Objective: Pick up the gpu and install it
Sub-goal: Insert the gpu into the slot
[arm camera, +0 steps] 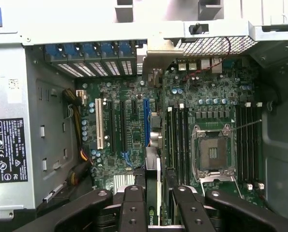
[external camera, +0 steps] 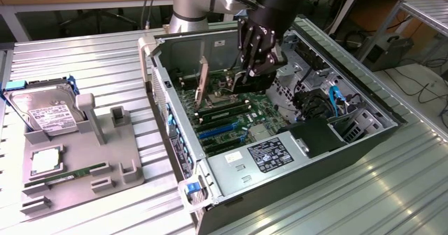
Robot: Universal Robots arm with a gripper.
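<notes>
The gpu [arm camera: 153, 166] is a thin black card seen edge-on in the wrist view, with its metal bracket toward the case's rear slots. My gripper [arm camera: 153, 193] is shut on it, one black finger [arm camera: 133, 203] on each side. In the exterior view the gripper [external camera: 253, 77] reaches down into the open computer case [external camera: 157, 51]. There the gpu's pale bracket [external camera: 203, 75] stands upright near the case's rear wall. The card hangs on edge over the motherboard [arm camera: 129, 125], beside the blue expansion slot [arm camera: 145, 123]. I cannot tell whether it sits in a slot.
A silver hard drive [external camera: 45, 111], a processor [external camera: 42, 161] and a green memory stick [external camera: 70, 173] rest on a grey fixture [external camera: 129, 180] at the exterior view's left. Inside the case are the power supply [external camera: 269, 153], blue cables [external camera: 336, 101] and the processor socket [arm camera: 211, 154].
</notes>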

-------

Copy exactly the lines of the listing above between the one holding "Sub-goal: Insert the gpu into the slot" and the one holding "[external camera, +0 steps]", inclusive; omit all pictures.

## ANSWER TO THE PROBLEM
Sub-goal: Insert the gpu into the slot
[arm camera, +0 steps] 
[external camera, +0 steps] 

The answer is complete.